FIANNA Fail is proposing a new small business rate of corporation tax of 27 per cent for small and medium sized companies with taxable profits under £100,000.
Party leader Mr Bertie Ahern, in a speech delivered in Cobh, Co Cork in which he outlined the taxation policies which would be part of the Fianna Fail election manifesto, said he saw small businesses as having major potential in employment creation.
Mr Ahern said the party would continue the special low rate of 10 per cent corporation tax which applies to most multinationals and manufacturing companies, and would seek an extension of the rate to selected service industries.

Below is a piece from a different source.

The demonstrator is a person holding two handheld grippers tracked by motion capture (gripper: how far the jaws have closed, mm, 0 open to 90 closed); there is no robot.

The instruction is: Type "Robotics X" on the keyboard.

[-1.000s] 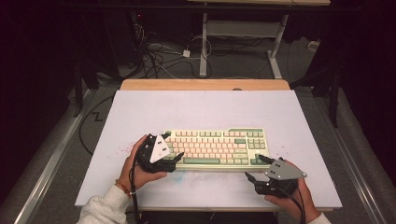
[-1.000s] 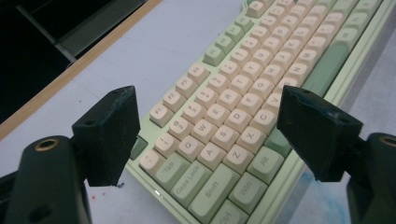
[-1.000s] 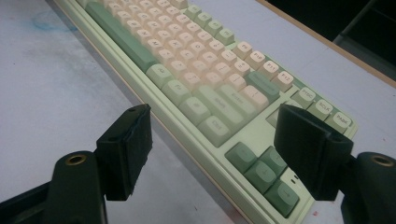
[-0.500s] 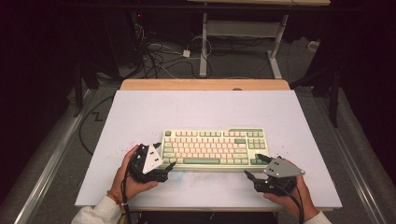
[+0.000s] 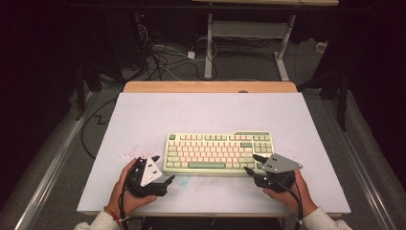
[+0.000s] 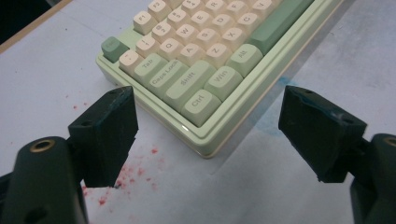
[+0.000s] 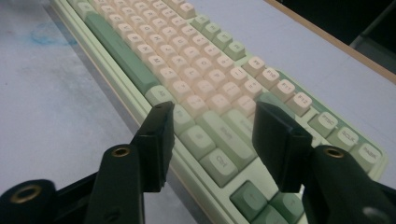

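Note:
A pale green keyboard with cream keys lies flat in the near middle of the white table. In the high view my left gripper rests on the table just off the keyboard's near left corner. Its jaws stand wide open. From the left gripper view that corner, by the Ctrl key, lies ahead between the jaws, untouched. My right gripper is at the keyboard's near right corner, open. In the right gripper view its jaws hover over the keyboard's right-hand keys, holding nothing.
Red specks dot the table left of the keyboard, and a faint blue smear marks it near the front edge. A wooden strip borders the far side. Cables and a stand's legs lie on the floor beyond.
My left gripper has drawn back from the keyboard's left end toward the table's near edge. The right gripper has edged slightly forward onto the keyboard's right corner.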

The party would reduce the employee PRSI rate and simplify the system, Mr Ahern said.
"Our plan is to merge the health and training levies (2.25 per cent) with PRSI (5.5 per cent). We then plan to reduce this new merged rate of 7.75 per cent in stages to 6.25 per cent, and eventually to 5 per cent.
"This reform would result in a major simplification of the PRSI system, significantly reducing the number of classes," he said.
The party will also increase the threshold for the reduced employer PRSI contribution of 9 per cent, from £231 a week to £250 a week.
"This will mean that employees will have to be on more than £13,000 a year before an employer will have to pay PRSI at the higher rate."
The party will also cut the 12.2 per cent employer PRSI rate, to 9 per cent, in stages over a series of budgets.
Mr Ahern's priorities are to take more of the lower paid out of the tax net altogether and reduce the threshold at which they start to pay tax; get rid of the anomaly whereby low to middle income earners pay 56 per cent on marginal income (top rate of tax plus full PRSI); raise substantially the threshold at which the top rate of tax is payable and gradually reduce that rate; replace property tax, and "see where capital taxation is damaging the interests of the economy."